**Problem details:** In the listing that follows, locate the line containing "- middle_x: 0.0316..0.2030" and the line containing "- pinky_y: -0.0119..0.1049". Retype exactly those two lines and every line between them, and nothing more.

**Listed entries:**
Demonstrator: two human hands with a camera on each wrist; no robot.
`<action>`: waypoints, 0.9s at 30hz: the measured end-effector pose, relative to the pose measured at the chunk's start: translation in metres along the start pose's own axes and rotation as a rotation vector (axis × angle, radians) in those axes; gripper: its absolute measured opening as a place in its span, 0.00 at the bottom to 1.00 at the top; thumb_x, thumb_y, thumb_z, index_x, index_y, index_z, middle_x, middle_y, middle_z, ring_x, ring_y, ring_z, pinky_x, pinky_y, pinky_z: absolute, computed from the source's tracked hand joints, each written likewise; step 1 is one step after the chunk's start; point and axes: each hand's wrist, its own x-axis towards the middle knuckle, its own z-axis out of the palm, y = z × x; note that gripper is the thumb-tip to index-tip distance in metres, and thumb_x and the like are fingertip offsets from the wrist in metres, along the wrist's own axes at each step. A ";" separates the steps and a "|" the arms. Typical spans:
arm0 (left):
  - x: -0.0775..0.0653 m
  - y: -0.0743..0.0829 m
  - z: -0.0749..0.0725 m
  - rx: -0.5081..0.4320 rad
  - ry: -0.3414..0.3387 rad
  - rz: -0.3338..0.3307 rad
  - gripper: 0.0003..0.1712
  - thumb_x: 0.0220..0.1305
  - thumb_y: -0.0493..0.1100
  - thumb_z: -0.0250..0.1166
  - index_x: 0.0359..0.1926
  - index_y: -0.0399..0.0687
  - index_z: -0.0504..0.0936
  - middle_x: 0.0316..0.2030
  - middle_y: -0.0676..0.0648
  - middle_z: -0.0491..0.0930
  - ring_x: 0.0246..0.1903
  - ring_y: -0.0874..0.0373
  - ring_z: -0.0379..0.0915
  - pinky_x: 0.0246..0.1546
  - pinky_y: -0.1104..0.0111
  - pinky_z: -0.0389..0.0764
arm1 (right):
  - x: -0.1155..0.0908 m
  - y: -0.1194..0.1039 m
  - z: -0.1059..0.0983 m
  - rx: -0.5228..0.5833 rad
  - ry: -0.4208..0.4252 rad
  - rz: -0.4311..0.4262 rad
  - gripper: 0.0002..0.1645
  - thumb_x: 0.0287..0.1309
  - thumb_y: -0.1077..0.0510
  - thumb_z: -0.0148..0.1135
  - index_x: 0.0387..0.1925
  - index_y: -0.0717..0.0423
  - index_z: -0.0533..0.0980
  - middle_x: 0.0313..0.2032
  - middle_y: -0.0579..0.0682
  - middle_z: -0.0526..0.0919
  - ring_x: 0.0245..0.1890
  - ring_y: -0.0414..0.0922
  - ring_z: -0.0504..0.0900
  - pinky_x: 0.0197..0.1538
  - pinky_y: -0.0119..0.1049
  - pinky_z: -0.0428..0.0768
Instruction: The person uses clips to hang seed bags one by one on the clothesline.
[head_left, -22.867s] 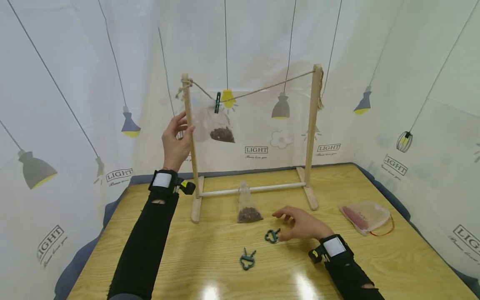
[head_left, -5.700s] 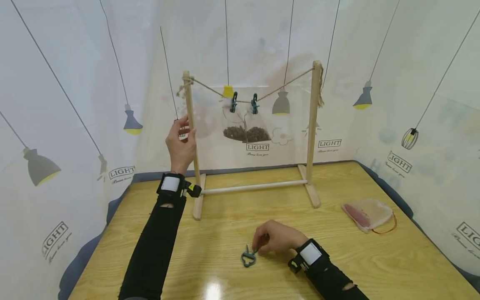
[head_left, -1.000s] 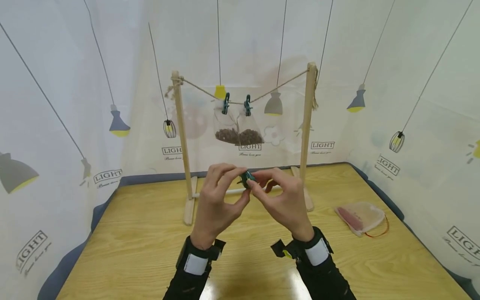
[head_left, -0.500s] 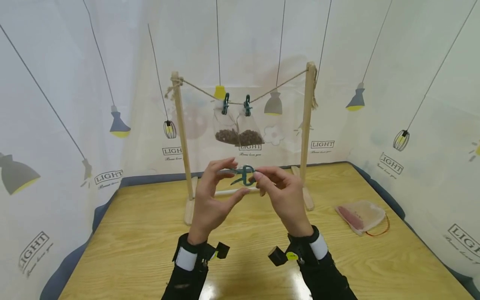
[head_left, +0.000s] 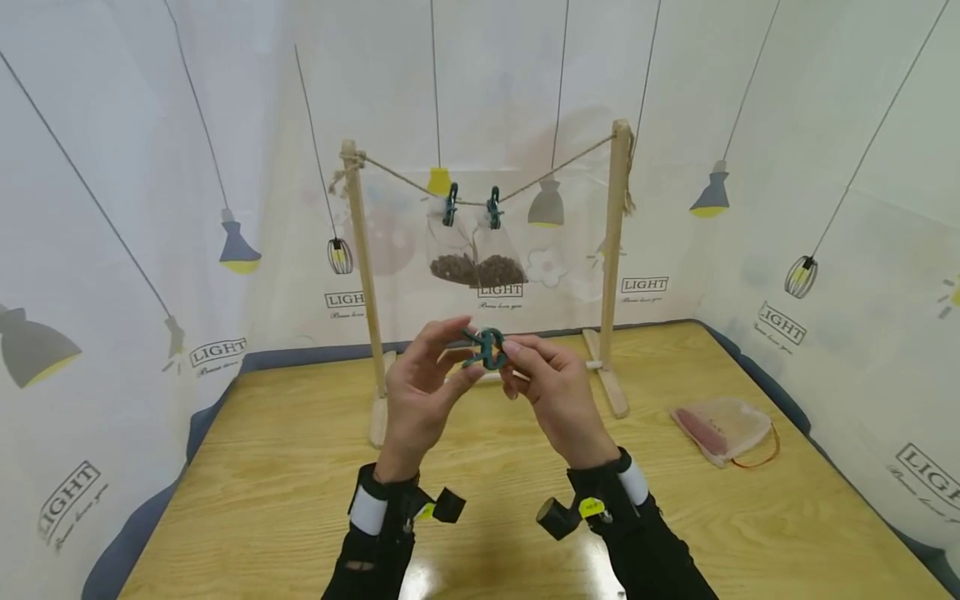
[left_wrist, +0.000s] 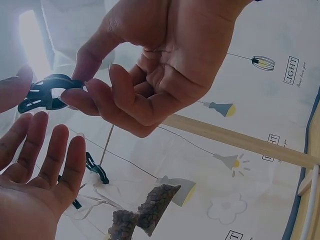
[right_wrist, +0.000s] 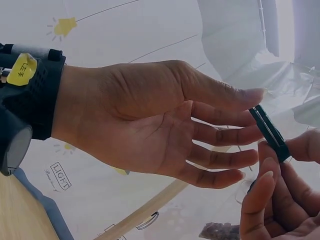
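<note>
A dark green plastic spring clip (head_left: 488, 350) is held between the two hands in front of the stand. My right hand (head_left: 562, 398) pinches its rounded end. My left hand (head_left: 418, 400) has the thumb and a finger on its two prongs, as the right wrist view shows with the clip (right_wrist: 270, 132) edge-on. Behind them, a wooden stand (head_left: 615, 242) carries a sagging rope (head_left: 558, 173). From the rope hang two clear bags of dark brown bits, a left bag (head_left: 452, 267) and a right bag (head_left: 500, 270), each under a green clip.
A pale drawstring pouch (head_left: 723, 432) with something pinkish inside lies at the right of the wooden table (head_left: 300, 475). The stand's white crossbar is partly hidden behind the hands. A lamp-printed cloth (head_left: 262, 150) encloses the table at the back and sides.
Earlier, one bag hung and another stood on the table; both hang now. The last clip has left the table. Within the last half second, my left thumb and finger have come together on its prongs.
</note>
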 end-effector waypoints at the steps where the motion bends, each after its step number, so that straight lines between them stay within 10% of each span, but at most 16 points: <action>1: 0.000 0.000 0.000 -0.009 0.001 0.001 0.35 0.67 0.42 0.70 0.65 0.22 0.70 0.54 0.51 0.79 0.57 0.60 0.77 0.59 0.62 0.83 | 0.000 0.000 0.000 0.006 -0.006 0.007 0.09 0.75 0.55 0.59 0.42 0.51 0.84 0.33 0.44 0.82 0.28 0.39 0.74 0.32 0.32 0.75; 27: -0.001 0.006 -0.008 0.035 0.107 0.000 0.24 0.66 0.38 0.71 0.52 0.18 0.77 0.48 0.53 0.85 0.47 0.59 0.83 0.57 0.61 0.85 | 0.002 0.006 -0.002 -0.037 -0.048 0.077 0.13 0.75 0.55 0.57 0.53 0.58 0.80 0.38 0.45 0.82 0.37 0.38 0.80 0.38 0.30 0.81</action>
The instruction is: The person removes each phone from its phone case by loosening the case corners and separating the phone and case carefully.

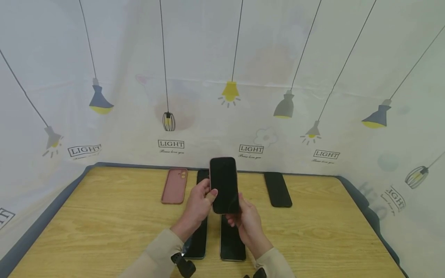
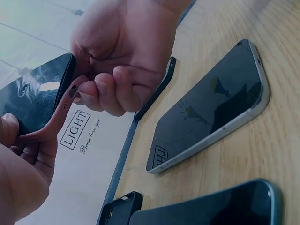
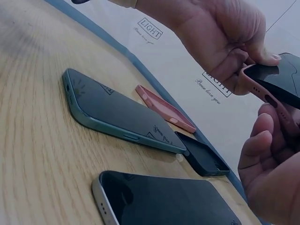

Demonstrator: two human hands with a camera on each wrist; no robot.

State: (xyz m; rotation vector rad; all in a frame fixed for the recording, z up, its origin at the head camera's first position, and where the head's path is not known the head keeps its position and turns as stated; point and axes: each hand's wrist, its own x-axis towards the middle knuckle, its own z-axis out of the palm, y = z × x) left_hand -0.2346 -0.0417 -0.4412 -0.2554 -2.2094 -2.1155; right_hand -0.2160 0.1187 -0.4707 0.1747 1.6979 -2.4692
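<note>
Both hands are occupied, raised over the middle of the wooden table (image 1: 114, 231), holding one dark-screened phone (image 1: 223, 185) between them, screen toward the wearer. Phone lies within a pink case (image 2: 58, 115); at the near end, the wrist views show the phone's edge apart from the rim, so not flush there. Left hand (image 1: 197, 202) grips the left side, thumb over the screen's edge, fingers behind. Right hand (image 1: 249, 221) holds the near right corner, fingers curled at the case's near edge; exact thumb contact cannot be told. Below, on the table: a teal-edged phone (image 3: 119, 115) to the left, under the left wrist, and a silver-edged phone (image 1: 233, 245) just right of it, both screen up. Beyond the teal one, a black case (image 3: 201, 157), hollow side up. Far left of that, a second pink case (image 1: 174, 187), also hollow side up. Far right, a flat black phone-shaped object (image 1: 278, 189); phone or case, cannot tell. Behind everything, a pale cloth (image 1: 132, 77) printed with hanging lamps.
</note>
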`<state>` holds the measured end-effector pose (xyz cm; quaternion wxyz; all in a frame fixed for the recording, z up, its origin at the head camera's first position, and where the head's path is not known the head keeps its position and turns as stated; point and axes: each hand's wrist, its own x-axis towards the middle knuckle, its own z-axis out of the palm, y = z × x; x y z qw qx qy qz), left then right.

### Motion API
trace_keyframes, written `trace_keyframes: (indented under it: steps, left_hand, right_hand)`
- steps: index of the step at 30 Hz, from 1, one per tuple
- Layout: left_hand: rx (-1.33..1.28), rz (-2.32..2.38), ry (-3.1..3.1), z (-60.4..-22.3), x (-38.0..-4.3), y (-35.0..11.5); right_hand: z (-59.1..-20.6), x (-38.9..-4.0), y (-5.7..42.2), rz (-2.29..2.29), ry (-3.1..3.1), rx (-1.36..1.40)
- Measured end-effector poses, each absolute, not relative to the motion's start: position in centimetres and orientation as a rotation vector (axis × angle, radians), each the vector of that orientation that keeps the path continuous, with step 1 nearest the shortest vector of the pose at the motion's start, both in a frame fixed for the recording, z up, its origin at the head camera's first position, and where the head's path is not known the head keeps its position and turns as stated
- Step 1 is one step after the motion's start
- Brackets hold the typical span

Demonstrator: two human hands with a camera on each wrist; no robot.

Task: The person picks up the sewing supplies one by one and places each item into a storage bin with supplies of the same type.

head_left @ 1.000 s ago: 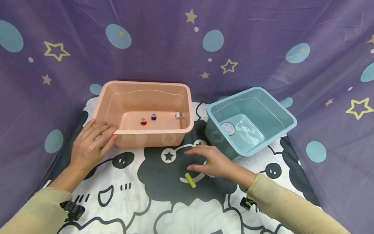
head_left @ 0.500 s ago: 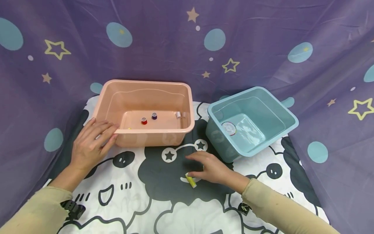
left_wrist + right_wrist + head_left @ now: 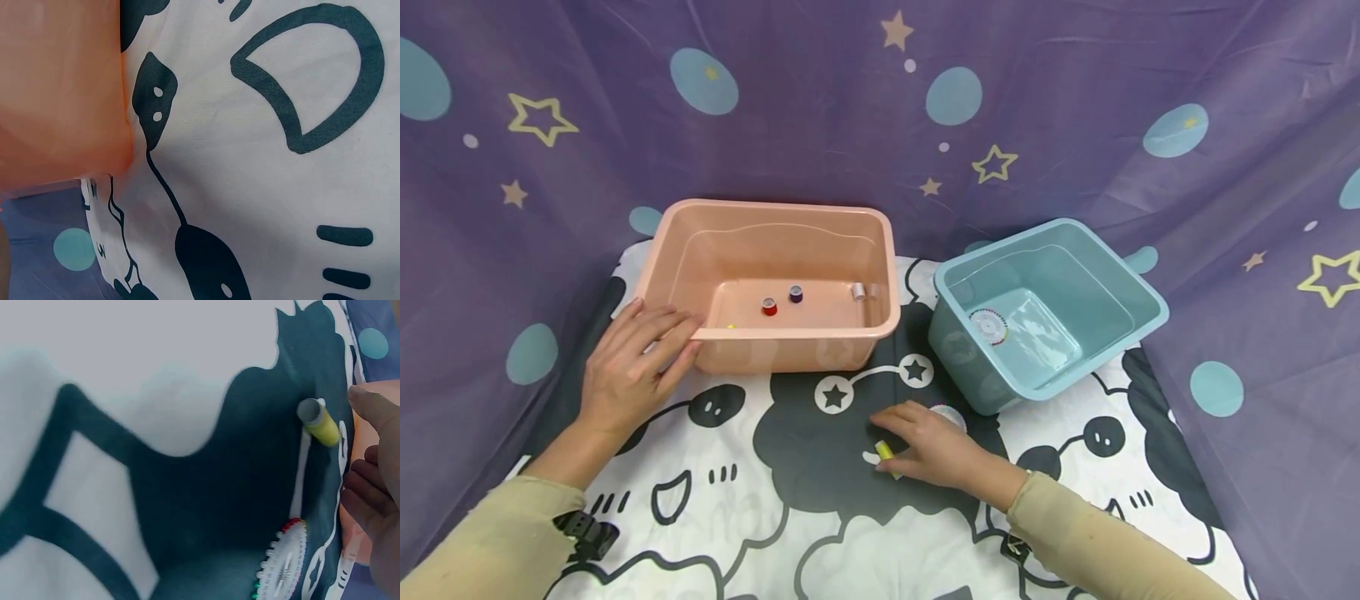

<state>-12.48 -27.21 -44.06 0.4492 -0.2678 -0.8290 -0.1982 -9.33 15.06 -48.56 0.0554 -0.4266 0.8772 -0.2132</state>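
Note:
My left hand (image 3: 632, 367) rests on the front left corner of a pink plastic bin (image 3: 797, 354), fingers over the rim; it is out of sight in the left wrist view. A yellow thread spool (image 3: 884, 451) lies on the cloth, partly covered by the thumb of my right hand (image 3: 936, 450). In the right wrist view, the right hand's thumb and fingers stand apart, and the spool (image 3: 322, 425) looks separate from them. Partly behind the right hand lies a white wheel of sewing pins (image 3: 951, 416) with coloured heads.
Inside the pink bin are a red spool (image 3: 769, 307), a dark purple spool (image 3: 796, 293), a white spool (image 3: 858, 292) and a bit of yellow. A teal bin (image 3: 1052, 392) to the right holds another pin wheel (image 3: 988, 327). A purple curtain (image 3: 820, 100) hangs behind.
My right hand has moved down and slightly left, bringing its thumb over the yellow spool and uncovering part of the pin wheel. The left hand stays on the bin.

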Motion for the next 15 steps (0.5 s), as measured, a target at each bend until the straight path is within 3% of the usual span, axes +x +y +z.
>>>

**Exercise response:**
  - middle_x: 0.0316..0.2030
  - middle_y: -0.0676..0.0648
  - middle_z: -0.0491..0.0930
  - ring_x: 0.0246..0.1903
  - ring_y: -0.0874..0.0373
  - ring_z: -0.0379..0.0915
  - pinky_x: 0.0246..0.1546
  - pinky_y: -0.1104..0.0111
  - pinky_z: -0.0389..0.0764
arm1 (right):
  - x: -0.1155..0.0908 m
  - y: -0.1194..0.1039 m
  - z: -0.1059..0.0983 m
  - rx: -0.5228..0.5833 rad
  - ry: -0.4208..0.4252 rad
  - rz: -0.4311..0.4262 rad
  - gripper: 0.0002..0.1645
  - thumb_x: 0.0287..0.1309
  - thumb_y: -0.1077..0.0510
  - thumb_z: -0.0148..0.1135
  - index_x: 0.0387..0.1925
  - index_y: -0.0717..0.0423
  - index_z: -0.0533..0.0980
  - middle_x: 0.0313..0.2032
  - middle_y: -0.0579..0.0682
  - middle_z: -0.0526..0.0919
  - ring_x: 0.0245..0.1890
  - ring_y: -0.0414..0.0922
  - ring_z: -0.0504..0.0900
  - pinky_x: 0.0197..0.1538
  - pinky_y: -0.0119..0.1049

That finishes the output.